Alcohol Healthwatch's executive director Dr Nicki Jackson. Photo / Alcohol Healthwatch
Hauraki District Council has voted to support an MP's private member's bill to limit the sale and supply of alcohol in the community.
The endorsement of MP Chlöe Swarbrick's amendment of the Sale and Supply of Alcohol (Harm Minimisation) Amendment Bill, was voted on at this week's council meeting.
The endorsement makes it the sixth council in New Zealand to support the bill, joining Auckland, Christchurch, Whanganui, Hamilton and Palmerston North.
Alcohol Healthwatch's executive director Dr Nicki Jackson says until the appeals process is removed from liquor laws, alcohol retailers will continue to challenge any local alcohol policy that limits their sales.
"I wholeheartedly welcome the council's support of the Private Members' Bill," she says.
"Small councils are especially powerless to fight the supermarket duopoly in their endless appeals to local alcohol policies. We know these appeals prevent them from putting effective policy protections in place. This Bill will benefit small councils like Hauraki the most, empowering them to give communities a greater say on where, when and how alcohol is sold. I look forward to other councils following this leadership."
The council's endorsement of alcohol law reform comes as Waikato communities struggle with the impacts of alcohol harm.
More than half (55 per cent) of all Pasifika male drinkers in the Waikato District Health Board region are hazardous drinkers along with 25 per cent of all Pasifika females. More than half (53%) of all Māori male drinkers are also hazardous drinkers as well as 32 per cent of all Māori females.
Hauraki District Council deputy mayor Paul Milner said it was time to put the needs of the community first.
"After hearing the submissions to our LAP and during our deliberations it was clear that the potential for lengthy and costly appeals was holding our communities back from making any other substantial changes, particularly when it comes to opening hours for a premises," he said.

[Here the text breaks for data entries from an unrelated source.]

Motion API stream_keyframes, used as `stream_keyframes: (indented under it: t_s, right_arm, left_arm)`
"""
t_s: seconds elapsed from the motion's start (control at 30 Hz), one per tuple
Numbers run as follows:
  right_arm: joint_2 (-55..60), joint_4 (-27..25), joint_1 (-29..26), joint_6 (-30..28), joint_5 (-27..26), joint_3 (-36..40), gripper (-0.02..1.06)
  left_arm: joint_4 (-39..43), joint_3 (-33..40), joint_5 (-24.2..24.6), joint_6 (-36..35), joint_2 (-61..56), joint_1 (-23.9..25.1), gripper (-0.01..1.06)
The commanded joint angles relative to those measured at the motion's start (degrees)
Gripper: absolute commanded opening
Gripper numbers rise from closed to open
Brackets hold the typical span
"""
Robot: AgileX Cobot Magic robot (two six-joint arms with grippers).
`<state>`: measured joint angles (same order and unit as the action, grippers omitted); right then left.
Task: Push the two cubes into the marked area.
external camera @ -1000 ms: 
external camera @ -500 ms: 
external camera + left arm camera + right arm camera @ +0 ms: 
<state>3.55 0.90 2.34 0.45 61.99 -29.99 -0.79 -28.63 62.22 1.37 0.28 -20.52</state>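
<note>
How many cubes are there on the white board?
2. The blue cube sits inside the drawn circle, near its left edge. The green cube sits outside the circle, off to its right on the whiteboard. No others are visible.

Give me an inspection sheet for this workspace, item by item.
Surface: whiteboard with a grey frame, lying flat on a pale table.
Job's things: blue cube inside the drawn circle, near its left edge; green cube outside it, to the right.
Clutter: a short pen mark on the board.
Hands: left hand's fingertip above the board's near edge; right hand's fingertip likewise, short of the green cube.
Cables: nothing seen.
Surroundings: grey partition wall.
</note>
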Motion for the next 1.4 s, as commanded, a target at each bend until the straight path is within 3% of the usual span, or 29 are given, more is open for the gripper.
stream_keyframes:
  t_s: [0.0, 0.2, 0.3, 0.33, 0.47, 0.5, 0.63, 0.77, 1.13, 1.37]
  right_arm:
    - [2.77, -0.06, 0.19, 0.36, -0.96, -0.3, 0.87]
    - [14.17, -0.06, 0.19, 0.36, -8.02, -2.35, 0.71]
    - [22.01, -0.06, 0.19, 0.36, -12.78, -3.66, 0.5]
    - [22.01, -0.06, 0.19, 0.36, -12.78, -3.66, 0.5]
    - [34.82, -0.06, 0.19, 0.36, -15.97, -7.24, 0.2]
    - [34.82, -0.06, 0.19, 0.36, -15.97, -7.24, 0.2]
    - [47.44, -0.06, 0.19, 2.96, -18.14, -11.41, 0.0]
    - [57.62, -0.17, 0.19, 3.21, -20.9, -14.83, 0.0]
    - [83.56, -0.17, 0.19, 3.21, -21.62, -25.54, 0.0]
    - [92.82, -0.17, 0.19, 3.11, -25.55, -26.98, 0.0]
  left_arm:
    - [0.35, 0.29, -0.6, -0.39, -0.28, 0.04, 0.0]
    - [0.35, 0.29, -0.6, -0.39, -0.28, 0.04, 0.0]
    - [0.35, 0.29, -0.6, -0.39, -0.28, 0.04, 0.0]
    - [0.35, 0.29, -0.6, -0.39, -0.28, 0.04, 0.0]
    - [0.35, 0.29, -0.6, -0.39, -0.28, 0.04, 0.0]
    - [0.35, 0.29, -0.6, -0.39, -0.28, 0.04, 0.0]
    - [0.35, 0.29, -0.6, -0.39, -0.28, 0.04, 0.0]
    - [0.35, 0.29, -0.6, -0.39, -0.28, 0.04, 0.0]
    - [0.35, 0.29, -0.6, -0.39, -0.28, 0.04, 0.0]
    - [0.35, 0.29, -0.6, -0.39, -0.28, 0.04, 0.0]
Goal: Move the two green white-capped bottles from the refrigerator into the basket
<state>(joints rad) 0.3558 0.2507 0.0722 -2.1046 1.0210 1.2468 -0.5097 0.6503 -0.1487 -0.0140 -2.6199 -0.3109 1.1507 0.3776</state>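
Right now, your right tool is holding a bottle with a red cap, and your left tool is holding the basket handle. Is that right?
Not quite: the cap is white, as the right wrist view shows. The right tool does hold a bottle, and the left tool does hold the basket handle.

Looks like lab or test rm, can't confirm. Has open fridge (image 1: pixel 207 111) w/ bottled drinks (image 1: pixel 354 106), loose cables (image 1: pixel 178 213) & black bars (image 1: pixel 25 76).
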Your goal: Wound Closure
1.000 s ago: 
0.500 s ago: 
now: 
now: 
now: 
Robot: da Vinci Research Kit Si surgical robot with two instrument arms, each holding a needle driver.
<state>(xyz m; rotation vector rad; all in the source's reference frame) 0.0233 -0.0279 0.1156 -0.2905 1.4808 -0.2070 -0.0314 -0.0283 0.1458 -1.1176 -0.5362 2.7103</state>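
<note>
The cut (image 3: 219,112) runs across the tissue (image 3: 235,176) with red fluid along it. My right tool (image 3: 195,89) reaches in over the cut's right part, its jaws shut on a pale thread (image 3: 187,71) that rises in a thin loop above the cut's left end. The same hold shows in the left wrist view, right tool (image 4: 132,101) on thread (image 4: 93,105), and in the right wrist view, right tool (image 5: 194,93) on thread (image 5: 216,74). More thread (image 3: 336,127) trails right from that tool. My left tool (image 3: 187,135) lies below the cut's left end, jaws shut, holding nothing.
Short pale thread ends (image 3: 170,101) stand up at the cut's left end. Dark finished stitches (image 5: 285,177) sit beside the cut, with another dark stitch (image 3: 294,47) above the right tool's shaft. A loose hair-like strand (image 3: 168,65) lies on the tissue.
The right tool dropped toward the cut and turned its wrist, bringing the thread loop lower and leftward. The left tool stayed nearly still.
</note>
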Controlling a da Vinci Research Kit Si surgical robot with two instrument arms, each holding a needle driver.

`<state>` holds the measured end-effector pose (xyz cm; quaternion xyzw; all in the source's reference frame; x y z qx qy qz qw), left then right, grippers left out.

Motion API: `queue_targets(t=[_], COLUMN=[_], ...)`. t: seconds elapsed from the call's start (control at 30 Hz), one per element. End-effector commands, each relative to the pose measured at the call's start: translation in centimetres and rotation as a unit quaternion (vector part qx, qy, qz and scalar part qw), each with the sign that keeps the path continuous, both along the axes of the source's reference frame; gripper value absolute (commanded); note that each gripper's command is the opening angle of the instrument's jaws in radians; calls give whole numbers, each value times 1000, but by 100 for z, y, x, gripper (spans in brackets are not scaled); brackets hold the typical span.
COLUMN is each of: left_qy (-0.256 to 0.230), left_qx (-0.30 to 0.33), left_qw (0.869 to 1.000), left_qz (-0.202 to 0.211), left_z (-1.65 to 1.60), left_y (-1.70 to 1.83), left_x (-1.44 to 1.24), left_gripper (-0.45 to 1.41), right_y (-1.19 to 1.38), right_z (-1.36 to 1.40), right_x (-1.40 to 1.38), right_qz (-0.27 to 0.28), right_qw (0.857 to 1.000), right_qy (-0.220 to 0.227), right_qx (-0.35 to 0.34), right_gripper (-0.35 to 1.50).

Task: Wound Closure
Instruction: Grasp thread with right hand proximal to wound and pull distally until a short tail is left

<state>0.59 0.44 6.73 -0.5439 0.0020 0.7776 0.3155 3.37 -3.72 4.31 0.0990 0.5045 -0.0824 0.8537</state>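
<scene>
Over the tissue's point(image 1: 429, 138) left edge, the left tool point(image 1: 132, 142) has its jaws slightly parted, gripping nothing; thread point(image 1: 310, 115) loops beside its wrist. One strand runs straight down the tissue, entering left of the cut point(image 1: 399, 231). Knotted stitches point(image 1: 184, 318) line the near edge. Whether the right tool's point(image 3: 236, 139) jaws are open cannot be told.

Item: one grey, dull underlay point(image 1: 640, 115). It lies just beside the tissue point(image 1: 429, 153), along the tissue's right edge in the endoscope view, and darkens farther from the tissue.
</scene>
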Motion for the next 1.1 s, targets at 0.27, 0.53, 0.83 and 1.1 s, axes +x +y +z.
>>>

"The Auckland council experience of waiting the best part of a decade is clear evidence that the current appeals process prevents communities from having their voices heard in the way the Act intended."
If the bill amendment is successful, the Sale and Supply of Alcohol (Harm Minimisation) Amendment Bill will abolish appeals on local alcohol policies in order to provide proper local control over alcohol regulation.
Swarbrick said the bill would empower local communities to put in place alcohol policies to regulate things like how many bottle shops were in their area. But in practice, because of that special appeals process, commercial interests had frustrated attempts to protect communities.
"The appeals process has meant that particularly in the cases of communities trying to impose rules around how they want alcohol accessed, that corporate interests have been able to override them and tie them up in court. That's meant that both Auckland and Christchurch city councils have spent in excess of $1-million each in trying to put local alcohol policies in place."
Christchurch City Council abandoned their draft policy and Auckland Council has been in the courts for more than seven years trying to implement a local alcohol policy.